My dad used to line them up when he lived here.

That thought slipped in before I could stop it, and I shook it away as I started walking. He'd been gone for years now.

The streets were already filling with uniforms. Packs of students laughed too loud, backpacks bumping against each other, trading snacks and gossip. I walked past them.

I wasn't bullied. I wasn't exactly ignored, either. I just… wasn't there.

School was loud in a way the house never was.

The hallway echoed with a hundred conversations at once. Someone shouted a joke I didn't catch. Someone else was already trying to sell candy from their bag.

I went to class, sat in the second row from the back, and opened my notebook.

The teacher talked about history. I drew in the margins.

A long-legged monster with too many teeth took shape next to notes about trade routes.

At lunch, I didn't join anyone in the cafeteria.

I went to the library instead—the back corner table that no one bothered to sit at.

It wasn't about being shy. It wasn't even about avoiding people.

It was just… quiet there.

I sketched for the entire lunch period.

Another monster. Another scar. Another set of teeth.

By the time the bell rang, I had a page full of claws and eyes staring back at me.

The lavender smell hit me the moment I stepped inside the house that afternoon.

Maria wasn't folding laundry now—she was standing outside on the porch, talking to a neighbor through the gate, one hand shielding her eyes from the late sun.

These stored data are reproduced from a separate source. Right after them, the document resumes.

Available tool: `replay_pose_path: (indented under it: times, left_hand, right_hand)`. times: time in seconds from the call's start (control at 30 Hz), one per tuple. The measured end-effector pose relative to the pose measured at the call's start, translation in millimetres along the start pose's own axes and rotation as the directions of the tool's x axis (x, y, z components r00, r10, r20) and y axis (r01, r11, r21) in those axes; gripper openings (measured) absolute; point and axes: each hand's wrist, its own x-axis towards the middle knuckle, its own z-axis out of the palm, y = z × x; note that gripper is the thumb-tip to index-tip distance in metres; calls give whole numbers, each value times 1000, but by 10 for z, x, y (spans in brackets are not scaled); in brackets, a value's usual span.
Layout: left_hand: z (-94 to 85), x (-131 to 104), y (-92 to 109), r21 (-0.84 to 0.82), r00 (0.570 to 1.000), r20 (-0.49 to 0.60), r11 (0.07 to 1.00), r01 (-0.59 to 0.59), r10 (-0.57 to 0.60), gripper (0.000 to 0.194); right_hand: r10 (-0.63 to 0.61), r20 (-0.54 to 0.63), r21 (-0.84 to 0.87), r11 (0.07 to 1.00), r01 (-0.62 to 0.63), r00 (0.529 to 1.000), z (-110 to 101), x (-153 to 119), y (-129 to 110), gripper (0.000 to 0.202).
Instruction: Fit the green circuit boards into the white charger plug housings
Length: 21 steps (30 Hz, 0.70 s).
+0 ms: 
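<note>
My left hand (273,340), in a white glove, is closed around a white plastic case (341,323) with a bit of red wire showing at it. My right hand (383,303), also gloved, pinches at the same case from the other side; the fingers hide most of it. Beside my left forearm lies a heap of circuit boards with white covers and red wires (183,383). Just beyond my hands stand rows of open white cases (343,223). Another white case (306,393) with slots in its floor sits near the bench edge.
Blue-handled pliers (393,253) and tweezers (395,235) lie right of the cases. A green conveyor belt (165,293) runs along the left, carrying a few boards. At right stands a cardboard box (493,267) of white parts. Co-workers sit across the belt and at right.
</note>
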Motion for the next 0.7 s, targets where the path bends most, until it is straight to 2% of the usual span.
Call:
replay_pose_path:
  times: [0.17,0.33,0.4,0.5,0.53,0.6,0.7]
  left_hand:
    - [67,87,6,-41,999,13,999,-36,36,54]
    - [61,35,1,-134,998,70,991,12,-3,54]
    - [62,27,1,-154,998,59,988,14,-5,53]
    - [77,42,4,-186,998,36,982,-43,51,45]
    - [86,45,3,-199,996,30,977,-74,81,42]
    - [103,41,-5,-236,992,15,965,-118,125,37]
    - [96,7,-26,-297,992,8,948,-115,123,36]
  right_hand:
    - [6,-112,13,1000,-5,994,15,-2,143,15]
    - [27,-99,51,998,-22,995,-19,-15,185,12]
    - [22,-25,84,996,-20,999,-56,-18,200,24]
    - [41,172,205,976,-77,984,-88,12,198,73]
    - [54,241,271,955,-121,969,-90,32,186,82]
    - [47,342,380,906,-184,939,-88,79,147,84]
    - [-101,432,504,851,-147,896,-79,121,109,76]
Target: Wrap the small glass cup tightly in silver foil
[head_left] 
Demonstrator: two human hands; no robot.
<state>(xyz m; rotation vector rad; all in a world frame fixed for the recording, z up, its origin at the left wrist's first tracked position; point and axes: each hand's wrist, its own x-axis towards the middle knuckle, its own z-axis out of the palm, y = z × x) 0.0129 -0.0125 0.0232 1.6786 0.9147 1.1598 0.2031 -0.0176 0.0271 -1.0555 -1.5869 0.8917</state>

"Your son's getting taller, Maria," the neighbor called, squinting at me over the fence. "You'll have to buy new uniforms soon."

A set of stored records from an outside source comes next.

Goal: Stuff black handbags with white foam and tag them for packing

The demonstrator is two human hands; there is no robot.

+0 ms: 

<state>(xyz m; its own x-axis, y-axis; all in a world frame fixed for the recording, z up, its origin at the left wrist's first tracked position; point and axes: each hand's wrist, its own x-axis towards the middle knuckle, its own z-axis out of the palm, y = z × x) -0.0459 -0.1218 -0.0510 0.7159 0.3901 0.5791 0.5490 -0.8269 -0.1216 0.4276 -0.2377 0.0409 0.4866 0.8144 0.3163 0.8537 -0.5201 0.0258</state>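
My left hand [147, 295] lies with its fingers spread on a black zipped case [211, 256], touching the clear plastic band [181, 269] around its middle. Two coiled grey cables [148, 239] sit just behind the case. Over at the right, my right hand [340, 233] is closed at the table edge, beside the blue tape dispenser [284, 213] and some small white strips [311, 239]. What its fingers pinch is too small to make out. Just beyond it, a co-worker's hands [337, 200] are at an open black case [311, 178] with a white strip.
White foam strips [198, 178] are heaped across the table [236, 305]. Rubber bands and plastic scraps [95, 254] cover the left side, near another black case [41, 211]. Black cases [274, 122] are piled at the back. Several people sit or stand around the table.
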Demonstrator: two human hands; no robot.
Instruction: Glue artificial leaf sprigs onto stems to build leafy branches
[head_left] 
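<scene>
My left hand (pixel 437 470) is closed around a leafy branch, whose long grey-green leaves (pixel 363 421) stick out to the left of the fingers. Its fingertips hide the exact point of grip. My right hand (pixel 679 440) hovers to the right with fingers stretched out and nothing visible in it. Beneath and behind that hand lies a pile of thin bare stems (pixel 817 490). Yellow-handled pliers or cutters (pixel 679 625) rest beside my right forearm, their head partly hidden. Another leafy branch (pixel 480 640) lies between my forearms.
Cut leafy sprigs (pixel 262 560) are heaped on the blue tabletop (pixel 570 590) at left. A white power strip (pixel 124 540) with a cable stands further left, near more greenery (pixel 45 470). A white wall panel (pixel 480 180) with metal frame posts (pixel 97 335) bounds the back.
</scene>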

Maria laughed softly. "If he actually wears out the ones he has before he grows another inch, I'll be surprised."

I ducked past them, into the kitchen. A few turon, banana fritters, were cooling on a plate by the stove.

I heard the scrape of the gate closing a few minutes later, Maria coming back inside, still humming under her breath. She rinsed dishes left in the sink, checked the lock on the back door, and finally sat for a moment, rubbing her temples like she'd been holding up the whole day.

Dinner that night was quiet except for the scrape of forks against plates.

"You should invite someone over one day," she said, almost casually. "There's always too much food for just the two of us."

"I don't think anyone would come," I muttered, not looking up from my plate.

"You don't know that," she said gently.

I didn't reply.

She reached across the table and tapped her finger against my sketch-stained knuckles.

"Then draw them first," she said with a small grin. "Maybe they'll show up."

I almost smiled at that. Almost.

Later that night, we sat on the worn couch, the TV throwing dull light across the living room. Some variety show was playing—canned laughter, over-the-top skits, the kind of noise that filled space more than it entertained.

Maria leaned back, her feet tucked under her, a blanket across her lap.

She watched for a while, quiet, then asked, "Do you ever miss him?"

The question landed heavy, even though her voice was soft.

I didn't answer right away. The host on TV shouted something, the audience roared with fake laughter, and the moment felt too small for the noise around it.

"Sometimes," I said finally.

Maria's eyes didn't leave the screen, but her hand tightened a little on the blanket. "He wasn't… a bad man," she said carefully. "Just someone who didn't want to stay."

I didn't say anything.

She turned to me then, her expression sad but steady. "It's not your fault he left, Aki. It never was."

I felt the pencil marks still faint on my fingertips, the quiet weight of my sketchbook on the coffee table.

"I know," I said, and I almost believed it.

On the TV, the skit ended, the canned laughter faded, and the house fell quiet again except for the hum of the screen and the smell of lavender in the air.